Despite repeated platitudes of solidarity, we are yet to see tangible systemic change because these statements, while well-intentioned, fail to illustrate what racial justice looks like. Workplaces and schools have taken it upon themselves to define racial justice and have sought new ways to demonstrate their commitment to anti-racism. While it’s great to see anti-racist rhetoric embraced, their attempts have been unsurprisingly subpar. Widely implemented equity training—in which employees are taught to recognize how their biases and privilege feed white supremacy—epitomizes their myopia.
However, it’s not the premise of equity training that I disagree with but its framework. It treats racism as an aggregate of bad actors rather than a result of oppressive institutions. We must recognize that racism is not a matter of individual, but power—power that comes from capitalism and neoliberalism. Otherwise, we will only continue fruitless dialogues and ignore the true systemic roots of racism.
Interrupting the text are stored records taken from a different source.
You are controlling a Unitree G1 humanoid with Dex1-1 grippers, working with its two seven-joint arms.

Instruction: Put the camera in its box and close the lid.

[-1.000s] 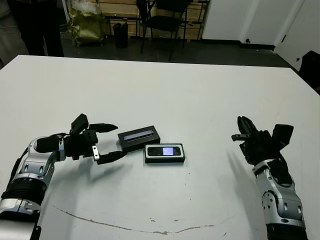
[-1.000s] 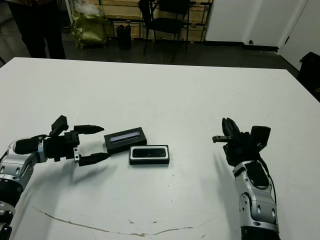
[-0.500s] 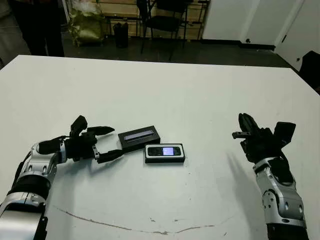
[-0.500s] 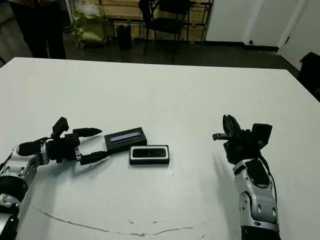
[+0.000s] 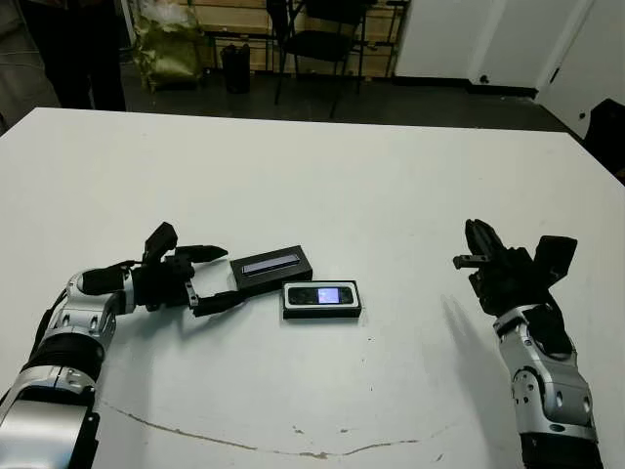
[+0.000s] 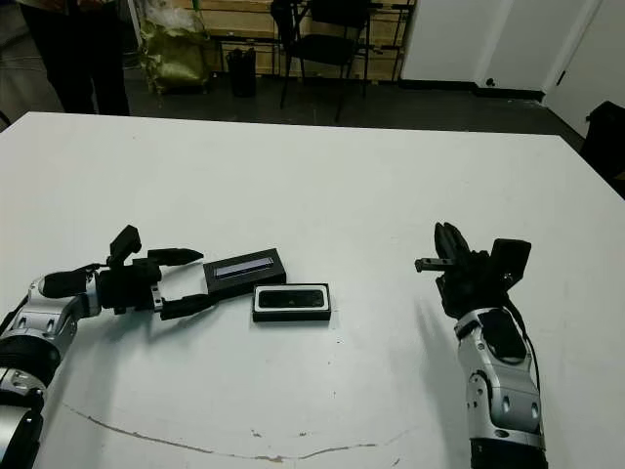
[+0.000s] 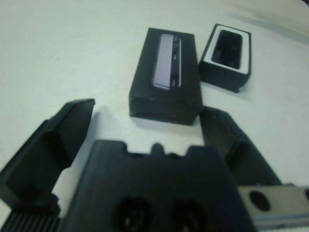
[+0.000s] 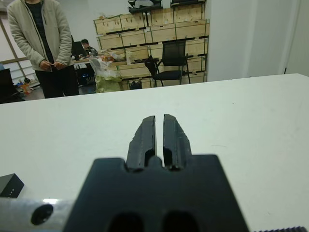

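While the camera (image 5: 323, 295) is already lying in the box (image 5: 322, 311) at mid-worktop (image 5: 332, 176), I am judging the first step done and the closing still outstanding. I am seeing the lid (image 5: 270, 269) resting flat just beside the box, uncovered and ungripped. I am holding the left gripper (image 5: 217, 277) with fingers spread wide, near the lid's end, one finger to each side of it. I am keeping the right gripper (image 8: 160, 137) pressed together, empty, well apart from everything.
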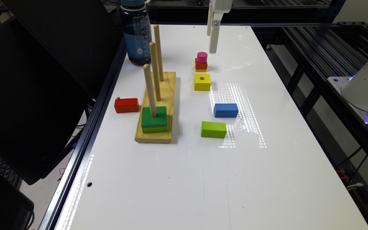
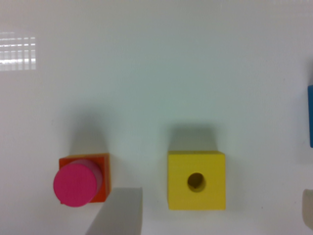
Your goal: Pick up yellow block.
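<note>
Exterior view: the white counter [image 1: 267, 179] is filling most of the frame. Working from the near edge back, the lime-green block [image 1: 213, 129] is lying just below centre, with the blue block [image 1: 226, 110] sitting a little behind it and slightly to the exterior view's right, apart from it. To their left the wooden peg base [image 1: 157, 107] is standing on the counter, carrying three upright pegs; a green square block [image 1: 154, 119] is sitting threaded on the nearest peg. The red block [image 1: 126, 105] is lying at left of centre, just beside the base, near the counter edge.

Further back, the yellow block [image 1: 202, 82] is resting flat on the counter just above centre, hole upward, touching nothing. Just behind it the orange block [image 1: 201, 65] is bearing a pink cylinder [image 1: 202, 57] on top. The end effector [image 1: 213, 35] is hanging at top centre, above the counter, behind and slightly right of the pink cylinder, holding nothing visible. Whether its fingers are apart or together cannot be told. A dark blue water bottle [image 1: 136, 32] is standing at upper left at the far counter edge.

Wrist view: the yellow block [image 2: 196, 179] is lying well apart from the orange block [image 2: 84, 177] with its cylinder.
</note>
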Action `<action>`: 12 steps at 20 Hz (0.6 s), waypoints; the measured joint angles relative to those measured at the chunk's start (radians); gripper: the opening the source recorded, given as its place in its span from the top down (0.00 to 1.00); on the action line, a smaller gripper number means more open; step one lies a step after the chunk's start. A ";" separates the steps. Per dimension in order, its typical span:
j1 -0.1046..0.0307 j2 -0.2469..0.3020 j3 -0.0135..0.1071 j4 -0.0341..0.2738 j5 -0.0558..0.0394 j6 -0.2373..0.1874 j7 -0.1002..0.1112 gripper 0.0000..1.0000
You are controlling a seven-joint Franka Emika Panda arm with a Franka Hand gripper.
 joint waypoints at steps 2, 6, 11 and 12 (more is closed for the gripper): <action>-0.001 0.018 0.000 0.000 -0.0021 0.016 0.000 0.00; -0.002 0.035 0.000 0.000 -0.0038 0.031 0.000 0.00; -0.002 0.042 0.000 0.000 -0.0040 0.035 0.000 0.00; -0.002 0.052 0.000 0.000 -0.0050 0.043 0.000 0.00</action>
Let me break it down: neoliberalism is an economic system that pushes to privatize and deregulate all industries to resemble a free market. It claims that collective action threatens individual freedoms and should be discouraged. How does neoliberalism manifest itself in workplaces and schools?
1. The illusion of choice
At its core, neoliberalism faults individual actions for societal woes. We perpetuate this notion through programs like equity training that place the fate of racism in the hands of employees. (This also creates resentment, which people then exacerbate by inputting their implicit biases that equity training intends to reduce.)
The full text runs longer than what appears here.